2. Cartridges of fire arms exceeding 50.
3. Cigarettes exceeding 100 sticks or cigars exceeding 25 or tobacco exceeding 125 gms.
4. Alcoholic liquor or wines in excess of two litres.
5. Gold or silver in any form other than ornaments.
6. Flat Panel (Liquid Crystal Display/Light-Emitting Diode/Plasma) television.”
11. It can be seen from the said rules that a tourist of foreign origin is allowed clearance of articles free of duty as part of his baggage that are either his personal effects and travel souvenirs or are articles that are not prohibited, as mentioned in Annexure – I of the Baggage Rules, up to the value of fifteen thousand rupees, if the same are carried on the person or in the accompanied baggage of such tourist.
12. Further, any jewellery of twenty grams with a value cap of Rs.50,000/-in case of a man and forty grams with a value cap of Rs.1,00,000/- in case of a woman, only can be cleared free of duty upon return to India, subject to the condition that the concerned passenger is residing abroad for more than one year.
13. In the Guide for Travellers, prepared by the Central Board of Indirect Taxes & Customs (hereinafter “CBIC”), in respect of jewellery, it is stated as under:-
“Question 6. Who can bring Jewellery as baggage, free of duty?

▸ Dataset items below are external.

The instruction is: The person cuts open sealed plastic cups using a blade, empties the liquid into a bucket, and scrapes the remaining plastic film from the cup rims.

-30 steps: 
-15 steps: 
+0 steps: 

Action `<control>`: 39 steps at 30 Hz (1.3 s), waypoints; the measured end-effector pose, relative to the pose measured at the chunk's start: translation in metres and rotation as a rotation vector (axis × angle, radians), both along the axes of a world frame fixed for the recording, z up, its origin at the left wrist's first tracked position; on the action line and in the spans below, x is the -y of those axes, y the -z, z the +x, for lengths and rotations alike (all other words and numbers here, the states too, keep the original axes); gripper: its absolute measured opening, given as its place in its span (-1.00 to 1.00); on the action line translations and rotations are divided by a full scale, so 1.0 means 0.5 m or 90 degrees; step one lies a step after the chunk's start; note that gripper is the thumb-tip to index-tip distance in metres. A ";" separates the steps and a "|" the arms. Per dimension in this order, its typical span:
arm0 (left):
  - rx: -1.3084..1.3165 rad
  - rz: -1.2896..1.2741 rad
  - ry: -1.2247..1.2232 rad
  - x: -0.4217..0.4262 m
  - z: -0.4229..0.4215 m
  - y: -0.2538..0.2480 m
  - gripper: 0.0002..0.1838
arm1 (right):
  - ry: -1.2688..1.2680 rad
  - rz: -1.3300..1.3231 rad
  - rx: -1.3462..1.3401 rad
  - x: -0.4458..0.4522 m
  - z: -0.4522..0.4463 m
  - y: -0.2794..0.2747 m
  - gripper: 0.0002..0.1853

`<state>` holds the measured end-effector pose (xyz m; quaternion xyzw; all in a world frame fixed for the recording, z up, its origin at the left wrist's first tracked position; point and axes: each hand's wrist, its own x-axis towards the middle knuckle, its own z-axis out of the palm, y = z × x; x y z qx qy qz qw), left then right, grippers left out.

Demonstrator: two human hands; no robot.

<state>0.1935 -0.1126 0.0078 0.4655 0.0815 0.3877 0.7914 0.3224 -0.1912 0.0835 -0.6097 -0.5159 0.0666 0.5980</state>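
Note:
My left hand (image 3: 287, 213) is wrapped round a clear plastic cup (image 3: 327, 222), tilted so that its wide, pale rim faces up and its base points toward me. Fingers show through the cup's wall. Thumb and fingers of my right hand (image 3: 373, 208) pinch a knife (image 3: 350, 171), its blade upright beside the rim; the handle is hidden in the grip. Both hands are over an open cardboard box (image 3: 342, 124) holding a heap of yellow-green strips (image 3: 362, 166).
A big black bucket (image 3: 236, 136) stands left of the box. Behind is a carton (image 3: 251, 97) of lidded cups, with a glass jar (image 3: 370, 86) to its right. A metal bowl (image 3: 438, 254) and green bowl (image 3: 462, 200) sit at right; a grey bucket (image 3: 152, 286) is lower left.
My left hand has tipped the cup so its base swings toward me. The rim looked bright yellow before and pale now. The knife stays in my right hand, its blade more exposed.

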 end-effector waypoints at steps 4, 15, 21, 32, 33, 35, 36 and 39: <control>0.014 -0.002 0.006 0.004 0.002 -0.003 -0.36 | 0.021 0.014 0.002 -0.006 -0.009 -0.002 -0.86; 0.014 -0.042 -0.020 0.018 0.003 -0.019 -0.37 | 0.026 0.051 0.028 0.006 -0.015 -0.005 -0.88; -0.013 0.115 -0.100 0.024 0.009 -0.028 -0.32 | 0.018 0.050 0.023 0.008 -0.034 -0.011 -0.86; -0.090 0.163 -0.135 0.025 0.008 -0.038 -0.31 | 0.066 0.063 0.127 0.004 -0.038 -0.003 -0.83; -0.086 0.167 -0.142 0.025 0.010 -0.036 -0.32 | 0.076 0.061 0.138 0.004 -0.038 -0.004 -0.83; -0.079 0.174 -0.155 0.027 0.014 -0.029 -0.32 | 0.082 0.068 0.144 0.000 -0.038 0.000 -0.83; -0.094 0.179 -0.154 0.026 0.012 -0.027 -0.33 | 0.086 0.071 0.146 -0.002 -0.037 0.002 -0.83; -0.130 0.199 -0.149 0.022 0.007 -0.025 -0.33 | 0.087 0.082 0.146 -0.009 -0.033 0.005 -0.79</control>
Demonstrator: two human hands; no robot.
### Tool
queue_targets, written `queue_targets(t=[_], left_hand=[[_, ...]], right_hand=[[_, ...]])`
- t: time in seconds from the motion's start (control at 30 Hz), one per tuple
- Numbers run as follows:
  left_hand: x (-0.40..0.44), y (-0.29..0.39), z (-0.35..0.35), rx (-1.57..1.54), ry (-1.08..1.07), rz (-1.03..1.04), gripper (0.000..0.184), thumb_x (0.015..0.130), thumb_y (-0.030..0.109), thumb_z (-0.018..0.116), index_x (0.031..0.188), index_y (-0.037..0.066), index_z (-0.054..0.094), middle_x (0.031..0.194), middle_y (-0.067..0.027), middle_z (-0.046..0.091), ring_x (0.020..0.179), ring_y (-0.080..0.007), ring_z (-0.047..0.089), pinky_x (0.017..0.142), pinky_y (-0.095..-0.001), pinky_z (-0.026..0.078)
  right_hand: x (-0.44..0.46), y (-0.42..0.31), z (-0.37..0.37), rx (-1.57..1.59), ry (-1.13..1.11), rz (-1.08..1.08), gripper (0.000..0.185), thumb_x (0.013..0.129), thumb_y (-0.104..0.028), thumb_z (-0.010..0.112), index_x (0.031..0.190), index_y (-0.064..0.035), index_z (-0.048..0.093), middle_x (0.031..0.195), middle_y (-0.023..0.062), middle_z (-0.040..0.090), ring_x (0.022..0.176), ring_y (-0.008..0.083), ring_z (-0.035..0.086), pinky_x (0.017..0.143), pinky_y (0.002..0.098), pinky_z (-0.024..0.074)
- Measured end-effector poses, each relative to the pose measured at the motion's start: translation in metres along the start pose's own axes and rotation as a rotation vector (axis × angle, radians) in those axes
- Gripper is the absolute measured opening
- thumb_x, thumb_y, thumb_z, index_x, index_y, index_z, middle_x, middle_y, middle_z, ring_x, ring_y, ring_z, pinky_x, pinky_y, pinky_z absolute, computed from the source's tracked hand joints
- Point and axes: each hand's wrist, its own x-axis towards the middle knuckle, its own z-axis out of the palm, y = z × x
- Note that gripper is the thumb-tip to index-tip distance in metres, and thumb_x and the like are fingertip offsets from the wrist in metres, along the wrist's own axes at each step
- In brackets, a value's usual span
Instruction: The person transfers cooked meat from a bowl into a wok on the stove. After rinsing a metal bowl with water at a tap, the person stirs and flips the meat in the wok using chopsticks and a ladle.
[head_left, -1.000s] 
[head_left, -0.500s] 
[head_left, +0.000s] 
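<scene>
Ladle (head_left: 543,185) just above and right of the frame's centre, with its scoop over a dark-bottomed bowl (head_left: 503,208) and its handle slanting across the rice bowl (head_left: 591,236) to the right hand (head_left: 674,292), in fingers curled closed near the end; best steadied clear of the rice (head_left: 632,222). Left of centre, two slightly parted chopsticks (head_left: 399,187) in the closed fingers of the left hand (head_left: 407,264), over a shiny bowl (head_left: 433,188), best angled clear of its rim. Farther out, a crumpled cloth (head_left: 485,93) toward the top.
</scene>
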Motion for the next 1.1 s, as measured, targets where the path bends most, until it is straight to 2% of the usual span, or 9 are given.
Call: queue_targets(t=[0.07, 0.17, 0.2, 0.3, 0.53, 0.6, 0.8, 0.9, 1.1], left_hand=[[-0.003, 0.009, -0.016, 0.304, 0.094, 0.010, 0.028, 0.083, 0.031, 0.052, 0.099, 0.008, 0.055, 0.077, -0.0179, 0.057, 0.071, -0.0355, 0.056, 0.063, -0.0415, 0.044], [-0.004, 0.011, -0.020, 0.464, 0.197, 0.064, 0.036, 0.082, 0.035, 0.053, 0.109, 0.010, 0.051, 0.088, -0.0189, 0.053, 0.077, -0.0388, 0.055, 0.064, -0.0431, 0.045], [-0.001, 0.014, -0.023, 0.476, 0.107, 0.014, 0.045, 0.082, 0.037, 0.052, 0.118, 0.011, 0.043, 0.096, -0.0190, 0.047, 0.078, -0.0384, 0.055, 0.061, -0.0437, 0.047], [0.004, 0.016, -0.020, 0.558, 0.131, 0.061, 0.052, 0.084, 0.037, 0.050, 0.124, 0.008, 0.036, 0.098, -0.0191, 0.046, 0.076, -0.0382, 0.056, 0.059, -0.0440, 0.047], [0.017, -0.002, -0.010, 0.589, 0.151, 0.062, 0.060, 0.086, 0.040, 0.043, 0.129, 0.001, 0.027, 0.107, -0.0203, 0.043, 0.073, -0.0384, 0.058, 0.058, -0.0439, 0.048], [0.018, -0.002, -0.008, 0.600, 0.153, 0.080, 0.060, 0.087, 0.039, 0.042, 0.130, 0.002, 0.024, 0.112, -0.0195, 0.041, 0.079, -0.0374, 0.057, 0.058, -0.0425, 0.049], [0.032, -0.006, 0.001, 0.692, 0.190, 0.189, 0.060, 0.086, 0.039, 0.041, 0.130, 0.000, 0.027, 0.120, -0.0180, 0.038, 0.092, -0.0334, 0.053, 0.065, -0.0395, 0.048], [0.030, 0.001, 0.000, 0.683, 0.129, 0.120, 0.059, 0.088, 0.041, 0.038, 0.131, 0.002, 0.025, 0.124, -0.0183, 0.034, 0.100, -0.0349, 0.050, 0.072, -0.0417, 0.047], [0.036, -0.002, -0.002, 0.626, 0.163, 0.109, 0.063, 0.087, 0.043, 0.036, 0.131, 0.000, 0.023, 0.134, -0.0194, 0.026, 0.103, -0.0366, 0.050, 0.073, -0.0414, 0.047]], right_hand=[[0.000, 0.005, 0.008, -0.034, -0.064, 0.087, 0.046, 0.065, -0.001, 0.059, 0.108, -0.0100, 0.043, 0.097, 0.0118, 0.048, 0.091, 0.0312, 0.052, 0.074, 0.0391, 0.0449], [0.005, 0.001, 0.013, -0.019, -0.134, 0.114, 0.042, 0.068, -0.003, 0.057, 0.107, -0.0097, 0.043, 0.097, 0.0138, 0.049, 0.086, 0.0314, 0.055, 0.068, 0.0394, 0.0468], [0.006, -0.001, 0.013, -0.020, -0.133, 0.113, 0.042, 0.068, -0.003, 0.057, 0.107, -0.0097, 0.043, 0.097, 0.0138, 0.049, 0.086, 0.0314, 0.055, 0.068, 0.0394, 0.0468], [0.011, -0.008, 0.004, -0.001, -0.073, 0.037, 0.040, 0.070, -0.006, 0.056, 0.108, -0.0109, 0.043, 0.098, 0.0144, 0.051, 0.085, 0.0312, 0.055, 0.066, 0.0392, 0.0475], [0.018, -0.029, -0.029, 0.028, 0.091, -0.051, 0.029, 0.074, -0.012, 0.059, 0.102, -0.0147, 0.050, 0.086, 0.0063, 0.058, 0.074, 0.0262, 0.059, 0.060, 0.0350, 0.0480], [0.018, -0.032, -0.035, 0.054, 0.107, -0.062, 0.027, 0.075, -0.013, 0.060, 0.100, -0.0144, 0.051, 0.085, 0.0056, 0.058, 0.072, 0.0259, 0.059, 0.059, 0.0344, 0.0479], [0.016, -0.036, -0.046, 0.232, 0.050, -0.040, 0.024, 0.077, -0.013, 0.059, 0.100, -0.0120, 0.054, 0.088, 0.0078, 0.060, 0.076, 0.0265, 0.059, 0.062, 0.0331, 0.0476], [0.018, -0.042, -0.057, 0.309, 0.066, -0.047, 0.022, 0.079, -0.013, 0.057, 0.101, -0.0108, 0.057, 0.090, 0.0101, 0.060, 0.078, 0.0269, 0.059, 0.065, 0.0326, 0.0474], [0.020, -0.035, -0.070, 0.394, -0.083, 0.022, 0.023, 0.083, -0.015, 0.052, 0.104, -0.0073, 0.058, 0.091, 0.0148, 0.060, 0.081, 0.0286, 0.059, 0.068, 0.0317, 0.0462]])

Ans. An Indian passenger who has been residing abroad for over one year is allowed to bring jewellery, free of duty in his bonafide baggage upto 20 grams with a value cap of Rs. 50,000/- (in case of a gentleman passenger) or up to 40 grams with a value cap of Rs. 1,00,000/- (in the case of a lady passenger).”
14. The Indian Customs Declaration Form (hereinafter “Declaration Form”) issued by the CBIC as part of the Guide for Travellers has also been perused by the Court, which would show that gold and gold jewellery is being treated as prohibited articles where the same is beyond the prescribed limits under Rule 5 of Baggage Rules, including gold bullion.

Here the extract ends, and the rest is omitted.